Renal complication is extremely rare in PMR. Javaid et al. [4] reported a case of renal AA amyloidosis that showed nephrotic range proteinuria and rapidly deteriorating renal function within 18 months of the onset of PMR symptoms. They suggested that the patient might have had a longstanding, uncharacterized inflammatory process, and might have developed AA amyloidosis earlier on [4]. The later development of PMR may have accelerated the progression of the amyloid disease [4]. We did not detect amyloid deposition in the kidney of the patient in the present case. Although the cause of PMR remains unknown, inflammation has been considered to contribute to PMR. Mild synovitis characterized by a predominance of macrophages and CD4+ T lymphocytes has been described in specimens of shoulder synovial membranes in PMR patients [11]. Shintani et al. [12] reported that IgG, IgA and fibrinogen were deposited in the perifascicular area of the perimysium of PMR patients. In addition to these lines of evidence, the infiltration of dendritic cells and inflammatory cytokines derived from macrophages, such as IL-1 and IL-6, are detectable in histologically normal temporal arteries in PMR patients [13]. These activated immune cells may have contributed to glomerulonephritis in the present case because deposition of IgA and C3c in the mesangial area and the infiltration of polymorphonuclear leukocytes in the endocapillary space were observed. Increased plasma IL-6 level in this patient may also have contributed to glomerulonephritis because IL-6 has been reported to increase mesangial matrix and proliferation of mesangial cells [14, 15]. It was reported that PMR could be inherited in genetically susceptible individuals whose immune system can be stimulated by pathogen [16]. It has also been reported that there is an association between the genetic factors and several glomerular nephritis [17, 18]. Although we could not perform a genetic analysis in the present case, the patient's genetic factor might have contributed to the development of PMR and glomerulonephritis. Further studies will be required to investigate the mechanism and factors of glomerulonephritis associated with PMR.

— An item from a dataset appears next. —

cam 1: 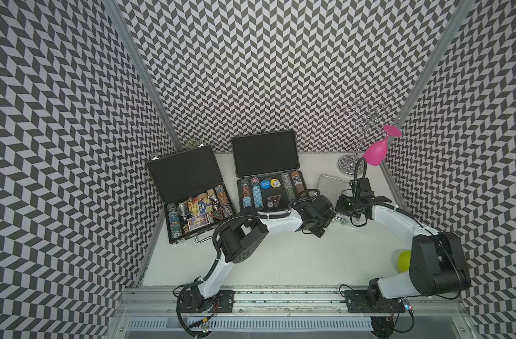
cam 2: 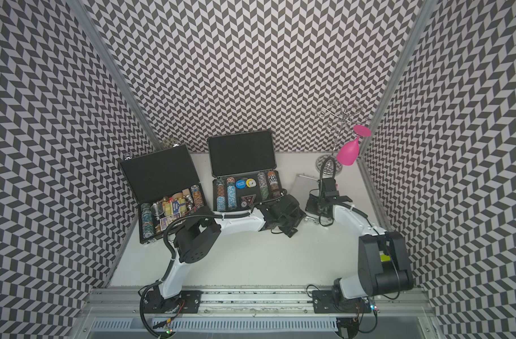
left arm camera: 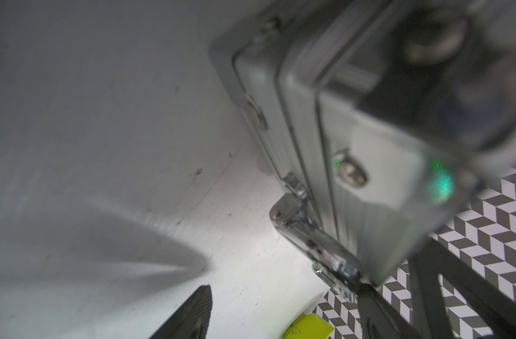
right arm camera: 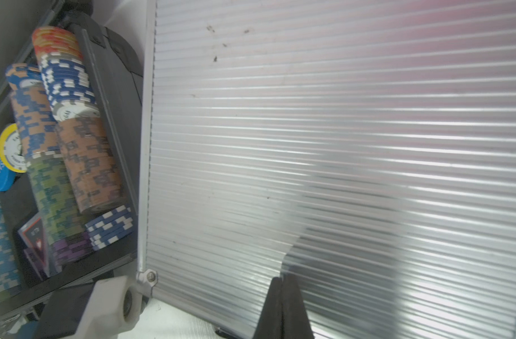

The treatment of PMR mainly involves low-dose PSL. After low-dose PSL treatment, diffuse endocapillary proliferative glomerulonephritis was markedly improved in association with the improvement of extrarenal symptoms and acute phase reactants of PMR.

In conclusion, clinical observations, laboratory data and the result of a renal biopsy specimen suggested a case of diffuse endocapillary proliferative glomerulonephritis associated with PMR, which was successfully treated by low-dose PSL. The renal complication of PMR is rare but important to be considered early in the right clinical context.